• _Task to carry out_
When the line containing "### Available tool" appears in the entries below, begin printing there and stop after the line containing "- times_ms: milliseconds"; print each of those lines exactly and no other line.
-=-=-=-=-
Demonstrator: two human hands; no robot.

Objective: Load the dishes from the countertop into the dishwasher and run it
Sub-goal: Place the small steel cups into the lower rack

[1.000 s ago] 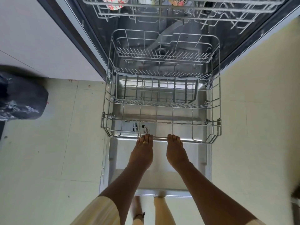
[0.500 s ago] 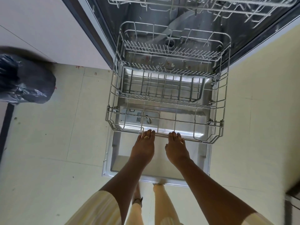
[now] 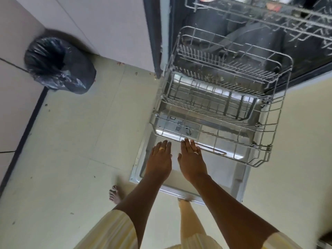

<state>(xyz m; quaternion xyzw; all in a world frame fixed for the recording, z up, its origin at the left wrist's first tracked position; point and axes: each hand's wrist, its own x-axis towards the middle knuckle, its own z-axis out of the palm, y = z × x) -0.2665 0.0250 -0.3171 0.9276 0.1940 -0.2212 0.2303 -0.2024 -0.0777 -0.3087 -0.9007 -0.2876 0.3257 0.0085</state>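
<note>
The dishwasher stands open, its door (image 3: 222,177) lying flat. The grey wire lower rack (image 3: 258,151) is pulled out over the door and holds no dishes. My left hand (image 3: 159,159) and my right hand (image 3: 192,159) hover just in front of the rack's front rail, fingers stretched out, palms down, holding nothing. My right fingertips reach the rail's edge. The upper rack (image 3: 269,13) shows at the top, with some blurred items in it.
A bin lined with a black bag (image 3: 59,64) stands on the pale tiled floor at the left, against white cabinet fronts (image 3: 100,24). My bare left foot (image 3: 115,194) is near the door's front left corner.
Both hands have let go of the rack's front rail and drawn slightly back with fingers straightened. The view has swung left, so the dishwasher now sits further right.
</note>
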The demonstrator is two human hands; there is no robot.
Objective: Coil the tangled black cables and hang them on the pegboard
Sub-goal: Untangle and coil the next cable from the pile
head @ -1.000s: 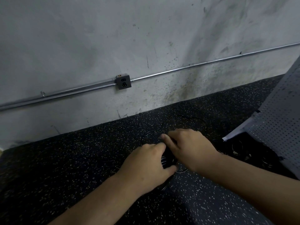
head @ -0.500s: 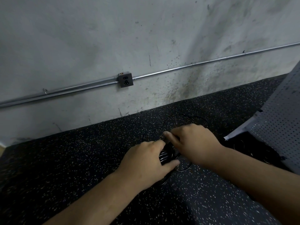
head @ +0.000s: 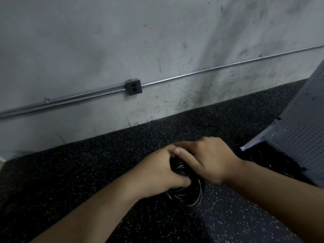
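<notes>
A coil of black cable [head: 188,195] sits between my two hands just above the speckled black floor. My left hand [head: 160,172] grips the coil from the left, thumb under its loops. My right hand [head: 208,159] closes over the coil's top from the right, its thumb against my left fingers. A loose tail of the same cable [head: 198,127] curves over the floor behind my hands. The grey perforated pegboard [head: 301,127] leans at the right edge. More black cable loops [head: 263,161] lie in the shadow under it.
A stained concrete wall stands close ahead with a metal conduit [head: 210,70] and a socket box [head: 133,87] on it. The speckled rubber floor [head: 87,163] stretches left of my hands.
Both hands have drawn closer together over the coil, the right thumb now touching the left fingers. More loops show below my hands. The view has tilted down slightly.
</notes>
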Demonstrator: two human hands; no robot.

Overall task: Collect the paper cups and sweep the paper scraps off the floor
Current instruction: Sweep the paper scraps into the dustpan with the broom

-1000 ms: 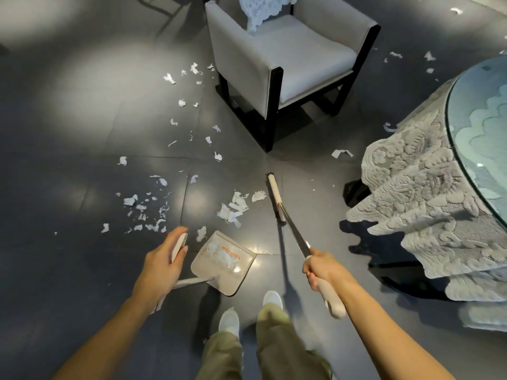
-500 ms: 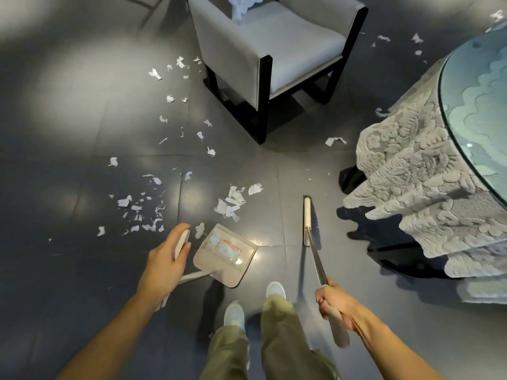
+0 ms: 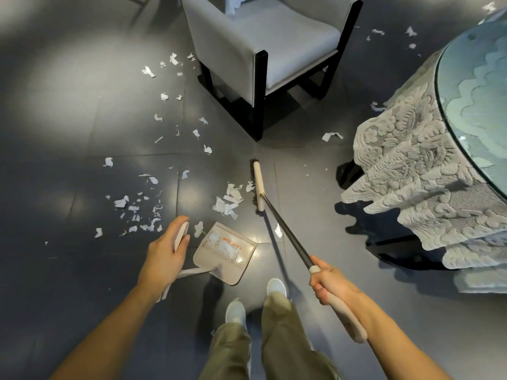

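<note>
White paper scraps (image 3: 227,200) speckle the dark grey floor (image 3: 68,133) beyond the left fingers (image 3: 175,224). Beside them, a beige dustpan (image 3: 227,271). At the right fingers (image 3: 318,286), a black broom (image 3: 285,227), cream grip.

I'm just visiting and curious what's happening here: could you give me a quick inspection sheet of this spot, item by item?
Surface: dark grey tiled floor, glossy, littered with white paper scraps.
Job's things: broom head down beside a scrap pile; dustpan holds some scraps; no paper cups seen.
Clutter: loose scraps spread left of the dustpan and near the armchair.
Hands: left hand grips the dustpan handle; right hand grips the broom handle.
Cables: nothing seen.
Surroundings: grey armchair ahead; glass-topped table with lace cloth at right.
</note>
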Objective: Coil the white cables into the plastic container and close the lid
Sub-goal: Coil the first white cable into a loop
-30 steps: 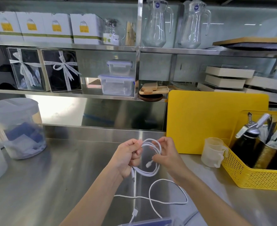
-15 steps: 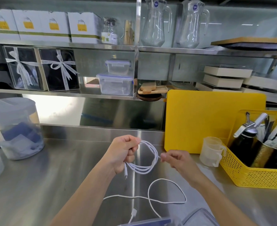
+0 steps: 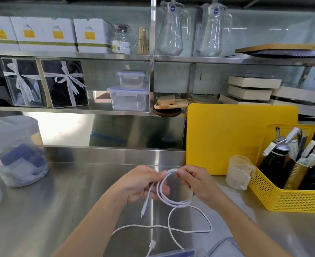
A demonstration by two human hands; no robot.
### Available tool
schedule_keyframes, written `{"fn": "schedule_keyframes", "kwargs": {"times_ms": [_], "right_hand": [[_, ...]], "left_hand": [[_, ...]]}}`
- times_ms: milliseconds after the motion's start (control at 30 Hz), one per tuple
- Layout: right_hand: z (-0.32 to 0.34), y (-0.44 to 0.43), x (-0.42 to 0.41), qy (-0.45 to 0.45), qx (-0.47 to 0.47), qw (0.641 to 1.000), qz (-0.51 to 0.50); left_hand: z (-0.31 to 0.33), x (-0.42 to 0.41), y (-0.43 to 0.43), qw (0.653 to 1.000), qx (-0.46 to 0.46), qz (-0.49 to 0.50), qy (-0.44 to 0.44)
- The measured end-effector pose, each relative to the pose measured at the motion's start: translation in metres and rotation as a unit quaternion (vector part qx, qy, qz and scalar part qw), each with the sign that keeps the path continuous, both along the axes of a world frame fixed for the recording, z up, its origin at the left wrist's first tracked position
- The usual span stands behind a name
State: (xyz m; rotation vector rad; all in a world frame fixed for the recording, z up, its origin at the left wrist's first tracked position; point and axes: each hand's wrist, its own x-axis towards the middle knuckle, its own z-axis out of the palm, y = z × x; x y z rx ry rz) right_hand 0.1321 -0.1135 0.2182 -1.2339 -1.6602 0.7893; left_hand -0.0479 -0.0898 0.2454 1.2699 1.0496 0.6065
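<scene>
A white cable [image 3: 171, 200] hangs as a small coil of a few loops between my two hands above the steel counter. My left hand [image 3: 142, 184] grips the coil's left side, with one plug end dangling below it. My right hand [image 3: 195, 182] pinches the top right of the coil. The loose rest of the cable [image 3: 190, 230] lies in a loop on the counter, its other plug near the bottom edge. A plastic container [image 3: 223, 247] with a blue-rimmed lid [image 3: 173, 254] is only partly visible at the bottom.
A yellow cutting board [image 3: 236, 138] leans at the back right, with a small plastic measuring cup [image 3: 239, 172] and a yellow basket [image 3: 292, 195] of tools beside it. A round lidded tub [image 3: 14, 153] stands at the left. Shelves above hold boxes and glass pitchers.
My right hand came back to the coil from the right, laying another loop onto it. The coil in my left hand has grown and the loose cable on the counter has shortened.
</scene>
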Motion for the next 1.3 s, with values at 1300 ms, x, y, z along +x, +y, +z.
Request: {"fn": "schedule_keyframes", "kwargs": {"times_ms": [1300], "right_hand": [[-0.039,0.007,0.007,-0.269,0.246,0.931,-0.002]], "left_hand": [[-0.054,0.019,-0.003,0.939,-0.207,0.123,-0.244]]}}
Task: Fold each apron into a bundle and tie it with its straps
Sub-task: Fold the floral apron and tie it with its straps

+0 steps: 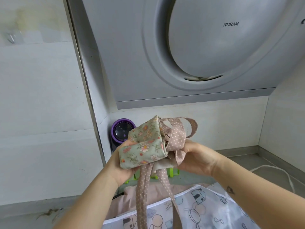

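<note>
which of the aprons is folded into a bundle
The green floral apron, gripped by the left hand and right hand; the white cartoon-print one lies spread flat below.

Both arms are bare from the frame's lower edge up to the hands; the left forearm [92,199] fills the lower left; the right forearm [257,184], at lower right, bears a small dark, roughly heart-shaped tattoo [229,190]; the left hand [122,164] and right hand [196,156], below centre, are ungloved.
</note>
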Demonstrator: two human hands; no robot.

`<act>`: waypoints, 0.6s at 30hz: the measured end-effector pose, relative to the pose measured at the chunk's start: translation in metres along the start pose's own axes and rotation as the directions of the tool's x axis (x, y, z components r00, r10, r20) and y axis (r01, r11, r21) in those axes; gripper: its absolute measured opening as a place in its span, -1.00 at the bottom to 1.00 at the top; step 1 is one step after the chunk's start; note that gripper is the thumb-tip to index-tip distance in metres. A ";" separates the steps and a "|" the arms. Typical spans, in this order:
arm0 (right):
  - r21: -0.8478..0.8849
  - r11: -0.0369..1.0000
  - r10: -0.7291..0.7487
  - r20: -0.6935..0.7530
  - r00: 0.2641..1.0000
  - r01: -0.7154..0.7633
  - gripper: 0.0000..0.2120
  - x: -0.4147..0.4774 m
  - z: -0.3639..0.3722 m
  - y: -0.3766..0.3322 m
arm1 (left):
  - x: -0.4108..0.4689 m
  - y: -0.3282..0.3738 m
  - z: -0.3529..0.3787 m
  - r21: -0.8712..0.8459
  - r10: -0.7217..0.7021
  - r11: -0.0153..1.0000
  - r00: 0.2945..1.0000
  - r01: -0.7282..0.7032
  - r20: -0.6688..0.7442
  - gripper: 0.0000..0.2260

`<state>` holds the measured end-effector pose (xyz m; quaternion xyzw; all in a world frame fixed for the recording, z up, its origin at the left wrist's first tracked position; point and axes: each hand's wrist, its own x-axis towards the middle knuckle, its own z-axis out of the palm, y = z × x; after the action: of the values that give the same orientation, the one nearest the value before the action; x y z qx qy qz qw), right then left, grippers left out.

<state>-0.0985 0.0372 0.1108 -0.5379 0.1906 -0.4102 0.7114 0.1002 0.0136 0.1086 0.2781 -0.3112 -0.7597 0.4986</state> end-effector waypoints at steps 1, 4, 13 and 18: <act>-0.009 1.000 -0.014 -0.005 1.000 0.014 -0.46 -0.002 -0.004 0.002 | 0.000 -0.001 0.000 -0.007 0.005 1.000 1.000 -0.005 -0.003 -0.85; 0.188 0.982 -0.020 0.047 0.999 0.011 -0.35 -0.008 -0.020 0.011 | 0.002 -0.001 0.001 -0.044 0.024 0.999 1.000 -0.025 -0.016 -0.83; -0.226 0.965 -0.195 -0.285 0.939 0.132 -0.43 0.017 0.022 0.008 | 0.011 0.007 0.019 0.234 0.366 0.902 0.930 -0.362 0.026 -0.68; -0.033 0.968 -0.229 -0.516 0.825 0.248 -0.67 0.031 0.026 0.000 | 0.012 0.017 0.031 0.329 0.457 0.828 0.887 -0.454 0.071 -0.64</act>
<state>-0.0618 0.0290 0.1254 -0.4152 0.2980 -0.6281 0.5868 0.0831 0.0038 0.1401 0.2810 -0.4907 -0.5531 0.6119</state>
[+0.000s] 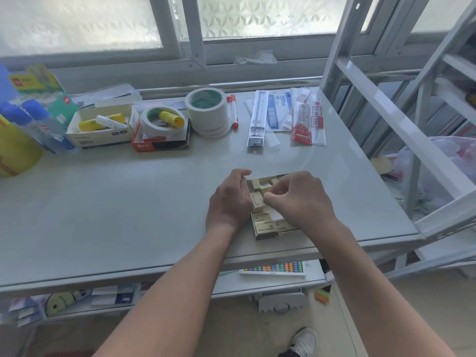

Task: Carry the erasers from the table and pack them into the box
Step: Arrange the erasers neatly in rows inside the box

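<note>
A small open cardboard box (268, 229) lies on the white table (128, 202) near its front edge, holding several cream erasers (262, 186) in paper sleeves. My left hand (229, 202) rests against the box's left side, fingers curled along it. My right hand (298, 199) hovers over the box's right part with fingertips pinched on an eraser (257, 200) that stands in the middle of the box. My right hand hides much of the box's inside.
At the back of the table stand rolls of white tape (207, 109), two open boxes with glue sticks (103, 124), a red marker (234, 112) and packaged stationery (283, 114). Bottles (31, 124) crowd the left. A metal rack (412, 124) stands at the right. An abacus (273, 269) lies on a lower shelf.
</note>
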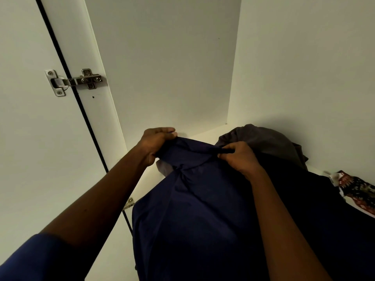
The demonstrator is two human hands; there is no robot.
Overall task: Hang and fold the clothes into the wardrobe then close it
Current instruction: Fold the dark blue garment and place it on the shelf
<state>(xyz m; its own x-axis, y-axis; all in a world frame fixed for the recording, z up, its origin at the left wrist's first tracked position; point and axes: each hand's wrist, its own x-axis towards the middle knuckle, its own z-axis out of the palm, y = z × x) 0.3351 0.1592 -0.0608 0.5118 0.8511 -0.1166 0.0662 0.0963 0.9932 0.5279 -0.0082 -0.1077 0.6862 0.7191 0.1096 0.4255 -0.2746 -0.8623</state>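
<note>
The navy garment [192, 209] fills the near middle of the view inside the open wardrobe. Its top edge is bunched between my two hands, and the rest falls towards me until the bottom of the picture cuts it off. What lies under the cloth is hidden.

At the far left is the white wardrobe door [24, 118], joined to the side panel by a metal hinge [75, 81]. A dark gap runs down between door and panel. Lower down, only a corner of a second hinge [128, 203] shows beside the garment's left edge. My blue sleeve [30, 260] is cut off at the near left corner.

My left hand [156, 142] holds the garment's upper left corner, with the fingers curled over the cloth and the thumb underneath. Just below that hand a pale patch [164, 167] peeps out from under the navy cloth; I cannot make out what it is. Behind it rises the wardrobe's plain white back panel [172, 67], with a white shelf [203, 133] at its foot.

My right hand [241, 157] pinches a dark fold at the garment's upper right, fingers closed tight on it. Just beyond this hand a dark grey garment [267, 140] lies heaped on the shelf, its near part hidden by the hand and the navy cloth. At the far right a patterned cloth [357, 189] in red, white and dark colours is cut off by the frame, its print too small to read.
</note>
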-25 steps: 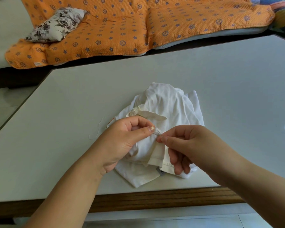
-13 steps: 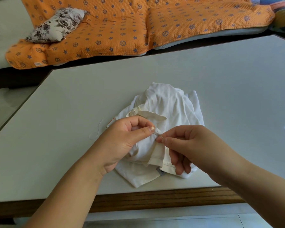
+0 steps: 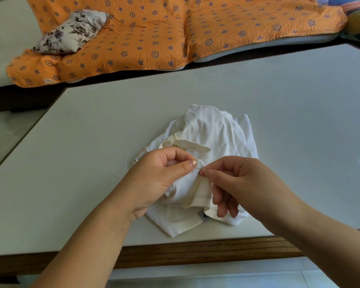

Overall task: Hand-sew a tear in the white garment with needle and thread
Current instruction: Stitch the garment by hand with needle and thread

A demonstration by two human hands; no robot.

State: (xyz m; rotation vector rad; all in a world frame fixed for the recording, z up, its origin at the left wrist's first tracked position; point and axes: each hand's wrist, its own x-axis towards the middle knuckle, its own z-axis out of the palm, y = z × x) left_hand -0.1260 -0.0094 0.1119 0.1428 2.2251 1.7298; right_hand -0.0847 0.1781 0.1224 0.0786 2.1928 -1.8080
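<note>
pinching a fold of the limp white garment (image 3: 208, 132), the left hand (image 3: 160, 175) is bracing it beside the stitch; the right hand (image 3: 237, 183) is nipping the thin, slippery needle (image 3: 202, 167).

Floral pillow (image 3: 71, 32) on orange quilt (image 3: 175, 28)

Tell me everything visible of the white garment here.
The garment is white-to-cream soft cloth, crumpled in a heap on the table near its front edge. A folded cream band crosses it; a small grey tag shows at its lower fold. The left hand pinches a raised fold, and the right hand holds a needle at that fold. The tear cannot be made out.
</note>
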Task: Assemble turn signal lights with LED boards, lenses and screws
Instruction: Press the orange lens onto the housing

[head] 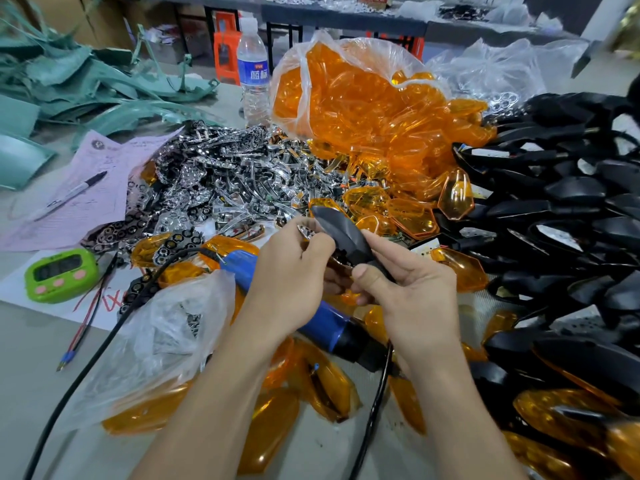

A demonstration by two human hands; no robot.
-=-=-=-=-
• _Your solution_
### Available tool
schedule_keyframes, written `{"fn": "schedule_keyframes", "kwargs": {"times_ms": [_], "right_hand": [[_, ...]], "left_hand": [[_, ...]]}}`
- times_ms: milliseconds after the motion's start (control at 30 Hz), one per tuple

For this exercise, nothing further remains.